When the query is too complex, for example, having large joins, it can require additional space and thus affect database file growth.
Problem identification:
- Use tracking tools in order to identify bulk insert operations or queries with complex joins. For SQL Server, you might use SQL Server Profiler or extended events. For Oracle, you might use Oracle Enterprise Manager (OEM). It might take time and require a DBA. Filter by the relevant database that its data file has grown.
- Other option is using performance counters related to bulk insert operations, or query performance views to identify statements involving high rows count.
- Identify irregular I/O patterns to identify bulk operations or large queries.
- Investigate the query execution plan in order to identify queries with meaningful and many joins operations.
You don’t have to work hard in order to identify large queries or bulk operations. Filter by needed content using AimBetter’s queries panel only when receiving an alert about extensive data growth.
Recommended action :
Avoid implementing many large queries and divide them into several executions if possible. For bulk operations, consider implementing minimal logging and better data-loading options. Instead of inserting all data in a single batch, consider breaking bulk operations into smaller chunks.
4- Logging and long Transactions. Priority: Low
Along with log growth, which might be caused by high levels of transaction activities (updates, inserts, and deletions, which the transaction log needs to record), data growth might also occur.
When data is modified or added to databases during a transaction, new data pages can be required, resulting in database data file growth.
Problem identification:
- Using tracking tools such as SQL Server Profiler (for SQL Server) or Oracle Enterprise Manager might help to capture events related to increased data activity which is measured by data page allocations. Take into account that you have to wait until getting efficient results since history data is not provided.
- Other options might be using database logs or DMVs (dynamic management views), which should be done by someone familiar with these tools.
- Investigate the queries’ code in order to prevent them from causing data growth, if possible.
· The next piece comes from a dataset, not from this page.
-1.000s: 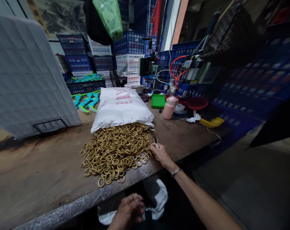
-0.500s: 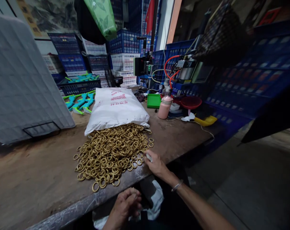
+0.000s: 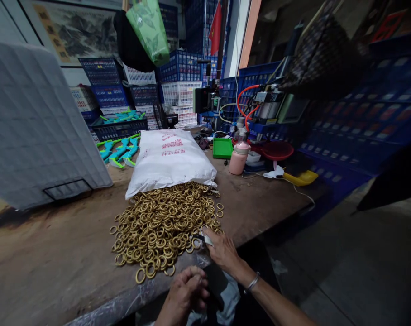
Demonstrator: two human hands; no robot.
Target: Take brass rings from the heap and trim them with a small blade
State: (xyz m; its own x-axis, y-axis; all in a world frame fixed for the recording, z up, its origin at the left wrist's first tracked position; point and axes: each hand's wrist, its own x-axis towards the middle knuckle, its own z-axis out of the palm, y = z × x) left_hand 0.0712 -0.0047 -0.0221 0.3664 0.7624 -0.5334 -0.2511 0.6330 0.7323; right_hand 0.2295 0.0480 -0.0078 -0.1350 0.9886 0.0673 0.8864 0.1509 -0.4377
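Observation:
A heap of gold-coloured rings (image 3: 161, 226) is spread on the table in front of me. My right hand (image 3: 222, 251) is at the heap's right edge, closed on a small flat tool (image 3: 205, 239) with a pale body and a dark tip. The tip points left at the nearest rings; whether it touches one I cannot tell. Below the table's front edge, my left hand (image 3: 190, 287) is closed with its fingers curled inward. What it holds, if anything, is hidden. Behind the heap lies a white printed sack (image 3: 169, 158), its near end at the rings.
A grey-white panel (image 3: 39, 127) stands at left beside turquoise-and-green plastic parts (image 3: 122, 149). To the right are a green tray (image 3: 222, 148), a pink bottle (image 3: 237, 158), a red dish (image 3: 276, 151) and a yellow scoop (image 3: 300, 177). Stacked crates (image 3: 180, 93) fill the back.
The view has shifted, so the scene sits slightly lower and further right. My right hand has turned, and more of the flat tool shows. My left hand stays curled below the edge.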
All data is provided in one panel including a view of historical performance, enabling immediate comparison with no need to wait for data to aggregate.
Recommended action :
Make sure the transactions don’t remain open for more time than needed. When new pages are created, data growth will happen since it’s a consequence of database activity, yet you can make sure that performance won’t be harmed. Check the database design and storage. If the database is big, separate storage should be allocated for it.
5- TempDB Usage. Priority: Low
TempDB in SQL Server stores temporary data, such as temporary tables, stored procedures, and query results. It’s common when queries cause tempdb’s file growth.
Problem identification:
Identify growth of the tempdb file by identifying increased performance and long-running queries.
- Connect to the SQL Server Management Studio, and check the tempdb database properties. Otherwise, use system views.
- Use extended events or traces (using SQL Server Profiler) to capture information about TempDB growth events. A DBA might do it, yet it won’t provide historical data. Therefore you wouldn’t be able to identify this issue as new or repetitive unless you wait for an undefined period of time when this issue might keep happening again and again.
You don’t have to track this issue alone when having an automatic notification system.
Easily find queries causing tempdb growth, including recommendations for improvements if needed.
Recommended action :
Make sure that tempdb has multiple data files to divide I/O utilization, and allocate these files to separate storage from the other database data files. Optimize problematic queries and control their performance. Continuously monitor tempdb database file usage and performance metrics to detect growth when it happens.